■ TASK STATEMENT
This exercise requires an exact output of the listing, images omitted.

■ STUDY MATERIAL
+++

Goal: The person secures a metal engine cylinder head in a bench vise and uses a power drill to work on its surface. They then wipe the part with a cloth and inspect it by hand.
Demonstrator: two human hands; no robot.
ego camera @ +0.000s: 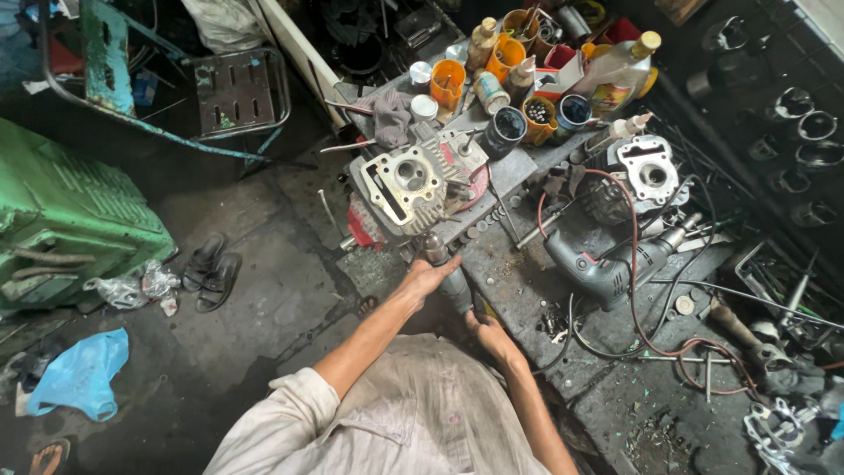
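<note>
A grey metal engine cylinder head [409, 186] stands on the edge of a dirty workbench [607, 387]. My left hand [427, 275] grips the front part of a grey power tool [450, 278] whose tip points up into the underside of the cylinder head. My right hand [490, 332] holds the rear end of the same tool, lower and closer to my body. The tool's tip is hidden against the engine part.
An electric drill [607, 271] with a red cable lies right of my hands. A second engine part [646, 171] sits behind it. Orange cups, bottles and cans [527, 75] crowd the bench's far end. Sandals [209, 268] and a blue bag [81, 374] lie on the floor at left.
</note>
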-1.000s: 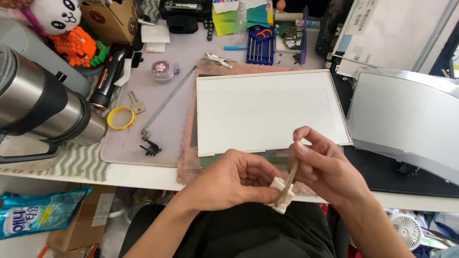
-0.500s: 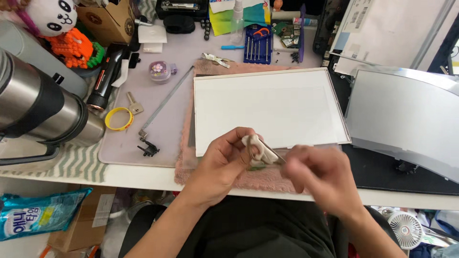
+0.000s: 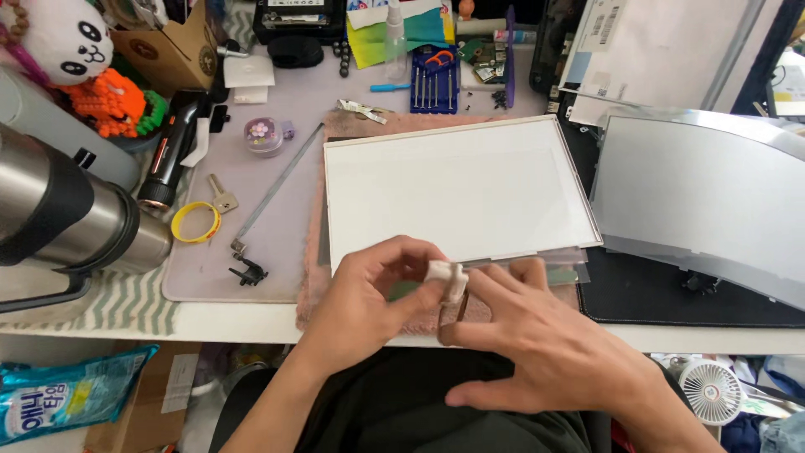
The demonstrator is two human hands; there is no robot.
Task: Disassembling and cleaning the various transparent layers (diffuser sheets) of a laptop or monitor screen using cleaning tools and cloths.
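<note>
A white flat panel (image 3: pixel 457 189) lies on a pink mat (image 3: pixel 312 252) in front of me. At the panel's front edge my left hand (image 3: pixel 365 298) pinches a small white wad (image 3: pixel 444 273) between thumb and fingers. A thin brown stick (image 3: pixel 460 307) hangs down from the wad. My right hand (image 3: pixel 537 340) lies just right of the wad with its fingers spread, index finger beside the wad and fingertips reaching the panel's clear front strip (image 3: pixel 553 267). It holds nothing that I can see.
A steel flask (image 3: pixel 59 210), a yellow ring (image 3: pixel 195 222), a key (image 3: pixel 220 195) and a metal hinge bar (image 3: pixel 277 189) lie at the left. A screwdriver set (image 3: pixel 434 80) stands behind the panel. A grey curved sheet (image 3: pixel 704 193) rests at the right on a black pad (image 3: pixel 671 298).
Both hands have moved up from my lap to the panel's front edge. The wad with its stick passed from between both hands into the left hand. The right hand has spread flat.
</note>
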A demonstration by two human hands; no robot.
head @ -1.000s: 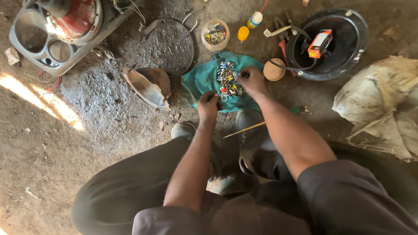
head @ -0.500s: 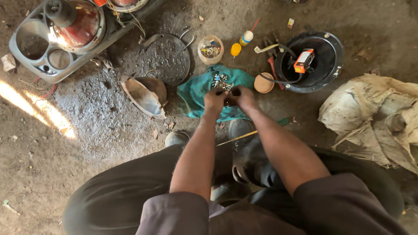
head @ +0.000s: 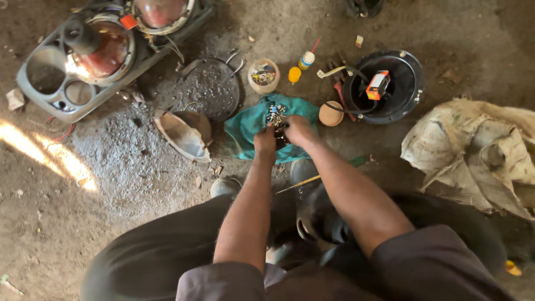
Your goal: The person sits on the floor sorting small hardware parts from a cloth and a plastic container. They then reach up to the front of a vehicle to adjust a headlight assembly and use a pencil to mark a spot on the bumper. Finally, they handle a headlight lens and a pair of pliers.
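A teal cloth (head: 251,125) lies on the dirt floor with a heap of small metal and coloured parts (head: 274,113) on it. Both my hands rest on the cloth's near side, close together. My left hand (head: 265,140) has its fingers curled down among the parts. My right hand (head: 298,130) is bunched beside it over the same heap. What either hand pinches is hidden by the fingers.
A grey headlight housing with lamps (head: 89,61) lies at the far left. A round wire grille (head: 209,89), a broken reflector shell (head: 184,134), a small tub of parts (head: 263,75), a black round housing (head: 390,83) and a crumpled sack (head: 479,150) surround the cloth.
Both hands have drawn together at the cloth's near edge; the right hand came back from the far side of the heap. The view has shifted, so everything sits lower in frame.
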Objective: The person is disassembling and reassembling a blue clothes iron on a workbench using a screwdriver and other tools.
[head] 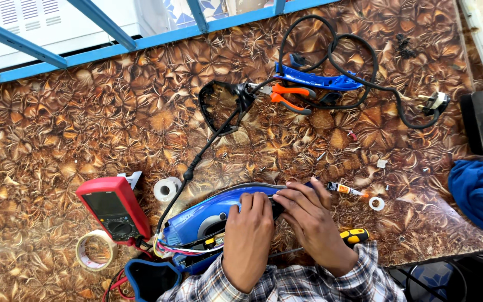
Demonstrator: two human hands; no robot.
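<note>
Hands: left hand (248, 229) pressed flat on blue iron (208, 215); right hand (308, 210) pinching its tip, seemingly.

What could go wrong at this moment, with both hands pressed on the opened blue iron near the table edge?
The blue iron lies close to the table's front edge; pressure from the left hand and right hand could tip it off. Loose coloured wires hang out at its open end and might get pinched or pulled. The small glue tube lies just beside the right hand, so a shift could knock or squeeze it.
</note>
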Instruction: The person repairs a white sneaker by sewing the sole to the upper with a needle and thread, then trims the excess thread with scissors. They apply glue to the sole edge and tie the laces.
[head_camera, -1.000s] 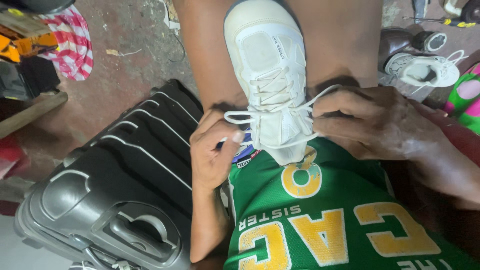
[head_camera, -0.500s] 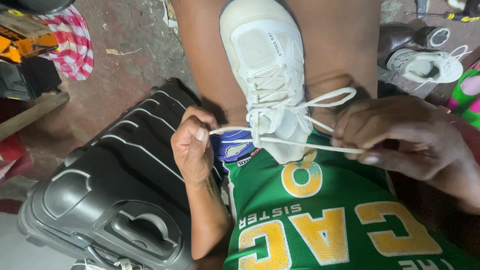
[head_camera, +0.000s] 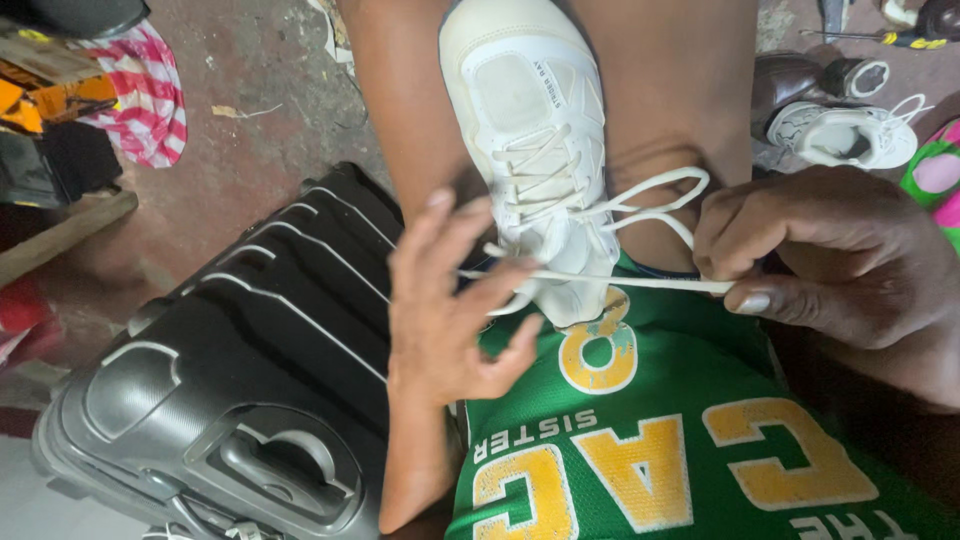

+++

■ ANSWER TO THE EXERCISE
Goal: The person secures a metal engine cylinder head in a bench vise and uses a power drill to work on its surface. They then wipe the part with a cloth and inspect it by hand.
Demonstrator: two human hands; no robot.
ego camera @ +0.000s: 
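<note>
A grey metal engine cylinder head [409, 186] stands on the edge of a dirty workbench [607, 387]. My left hand [427, 275] grips the front part of a grey power tool [450, 278] whose tip points up into the underside of the cylinder head. My right hand [490, 332] holds the rear end of the same tool, lower and closer to my body. The tool's tip is hidden against the engine part.
An electric drill [607, 271] with a red cable lies right of my hands. A second engine part [646, 171] sits behind it. Orange cups, bottles and cans [527, 75] crowd the bench's far end. Sandals [209, 268] and a blue bag [81, 374] lie on the floor at left.
</note>
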-1.000s: 
-0.500s: 
+0.000s: 
The demonstrator is two human hands; there is no robot.
Task: Disassembling and cleaning the various transparent layers (diffuser sheets) of a laptop or monitor screen using cleaning tools and cloths.
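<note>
A white flat panel (image 3: pixel 457 189) lies on a pink mat (image 3: pixel 312 252) in front of me. At the panel's front edge my left hand (image 3: pixel 365 298) pinches a small white wad (image 3: pixel 444 273) between thumb and fingers. A thin brown stick (image 3: pixel 460 307) hangs down from the wad. My right hand (image 3: pixel 537 340) lies just right of the wad with its fingers spread, index finger beside the wad and fingertips reaching the panel's clear front strip (image 3: pixel 553 267). It holds nothing that I can see.
A steel flask (image 3: pixel 59 210), a yellow ring (image 3: pixel 195 222), a key (image 3: pixel 220 195) and a metal hinge bar (image 3: pixel 277 189) lie at the left. A screwdriver set (image 3: pixel 434 80) stands behind the panel. A grey curved sheet (image 3: pixel 704 193) rests at the right on a black pad (image 3: pixel 671 298).
Both hands have moved up from my lap to the panel's front edge. The wad with its stick passed from between both hands into the left hand. The right hand has spread flat.
</note>
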A demonstration by two human hands; no robot.
head @ -1.000s: 
head @ -0.500s: 
head @ +0.000s: 
Your goal: The person sits on the floor sorting small hardware parts from a cloth and a plastic container. They then reach up to the front of a vehicle to adjust a headlight assembly and use a pencil to mark a spot on the bumper. Finally, they handle a headlight lens and a pair of pliers.
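A teal cloth (head: 251,125) lies on the dirt floor with a heap of small metal and coloured parts (head: 274,113) on it. Both my hands rest on the cloth's near side, close together. My left hand (head: 265,140) has its fingers curled down among the parts. My right hand (head: 298,130) is bunched beside it over the same heap. What either hand pinches is hidden by the fingers.
A grey headlight housing with lamps (head: 89,61) lies at the far left. A round wire grille (head: 209,89), a broken reflector shell (head: 184,134), a small tub of parts (head: 263,75), a black round housing (head: 390,83) and a crumpled sack (head: 479,150) surround the cloth.
Both hands have drawn together at the cloth's near edge; the right hand came back from the far side of the heap. The view has shifted, so everything sits lower in frame.
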Objective: The person is disassembling and reassembling a blue clothes iron on a workbench using a screwdriver and other tools.
[head] 
Demonstrator: two human hands; no robot.
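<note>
Hands: left hand (248, 229) pressed flat on blue iron (208, 215); right hand (308, 210) pinching its tip, seemingly.

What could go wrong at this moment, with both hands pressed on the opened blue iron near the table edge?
The blue iron lies close to the table's front edge; pressure from the left hand and right hand could tip it off. Loose coloured wires hang out at its open end and might get pinched or pulled. The small glue tube lies just beside the right hand, so a shift could knock or squeeze it.
</note>
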Instruction: The person repairs a white sneaker by sewing the sole to the upper with a needle and thread, then trims the excess thread with scissors. They apply glue to the sole edge and tie the laces.
[head_camera, -1.000s] 
[head_camera, -0.500s] 
[head_camera, +0.000s] 

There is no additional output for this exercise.